[XPM] Primecoin Built-in Miner Sieve Performance Issue

redphlegm

Sr. Member

Offline

Activity: 246
Merit: 250

My spoon is too big!

Re: [XPM] Primecoin Built-in Miner Sieve Performance Issue

July 12, 2013, 11:43:17 PM

#601

Quote from: altsay on July 12, 2013, 11:41:52 PM

Quote from: AgentME on July 12, 2013, 11:38:23 PM

Quote from: LazyOtto on July 12, 2013, 11:21:22 PM

Quote from: UNOE on July 12, 2013, 11:18:09 PM

I think he using Chemisist 2nd release that he posted about last page

But he is actually pointing out something more interesting.

With proclimit == number-of-cores the cpu utilization will be 100%.

With proclimit > number-of-cores the same amount of cpu is being used, but the reported pps is higher.

That's because less time is spent weaving with the threads fighting each other, and more false-positives are counted by the primespersec value.

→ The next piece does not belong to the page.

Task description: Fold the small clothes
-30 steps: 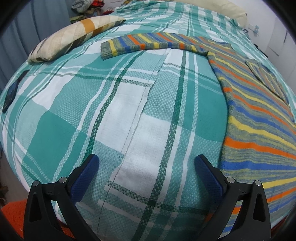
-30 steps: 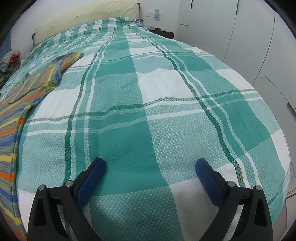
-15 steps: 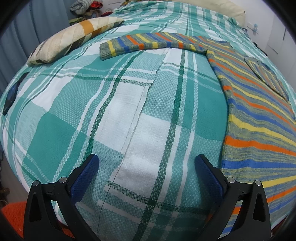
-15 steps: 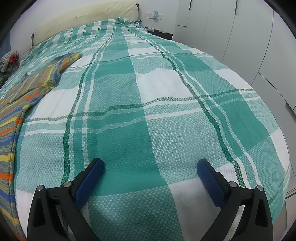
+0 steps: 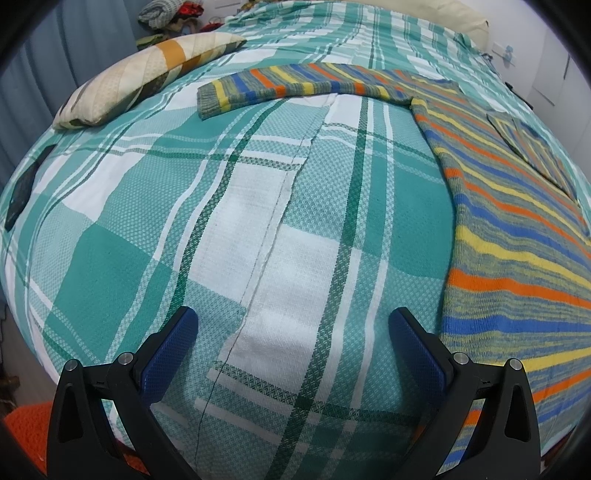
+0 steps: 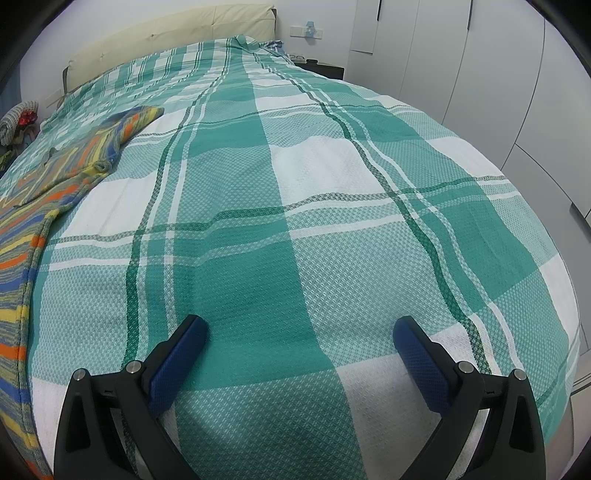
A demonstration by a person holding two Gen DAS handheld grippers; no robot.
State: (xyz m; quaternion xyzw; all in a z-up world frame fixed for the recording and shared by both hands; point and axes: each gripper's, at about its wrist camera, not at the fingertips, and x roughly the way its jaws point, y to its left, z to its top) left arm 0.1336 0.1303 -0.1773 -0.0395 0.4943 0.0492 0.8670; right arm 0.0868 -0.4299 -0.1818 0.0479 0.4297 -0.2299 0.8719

So you say leaving setgenerate value on its default which is -1 is the best way to observe the real pps?

I think Chemisist was checking the solved block rate on testnet over a 10-minute period. Have those results from the overthreading been tallied?

Whiskey Fund: (BTC) 1whiSKeYMRevsJMAQwU8NY1YhvPPMjTbM | (Ψ) ALcoHoLsKUfdmGfHVXEShtqrEkasihVyqW

LazyOtto

Sr. Member

Offline

Activity: 476
Merit: 250

Re: [XPM] Primecoin Built-in Miner Sieve Performance Issue

July 12, 2013, 11:44:03 PM

#602

Quote from: altsay on July 12, 2013, 11:41:52 PM

So you say leaving setgenerate value on its default which is -1 is the best way to observe the real pps?

yes

Chemisist

Member

Offline

Activity: 99
Merit: 10

Re: [XPM] Primecoin Built-in Miner Sieve Performance Issue

July 12, 2013, 11:44:20 PM

#603

Quote from: AgentME on July 12, 2013, 11:36:11 PM

Quote from: Chemisist on July 12, 2013, 10:35:25 PM

Alright, so just updated my version (currently on github) such that each thread an independent evolving weave timing parameter. To compare to mine with Sunny's most recent update, I used the testnet where my version found 30 confirmed blocks in 10 minutes while the original code found 16 confirmed blocks. I feel that this is a legitimate comparison because there were no other nodes on the test net currently mining (I know this because my client found every continuous block in both cases). This comparison was performed with a t61p IBM laptop with a T9300 Core 2 Duo processor. The current difficulty on the testnet is 5.4426.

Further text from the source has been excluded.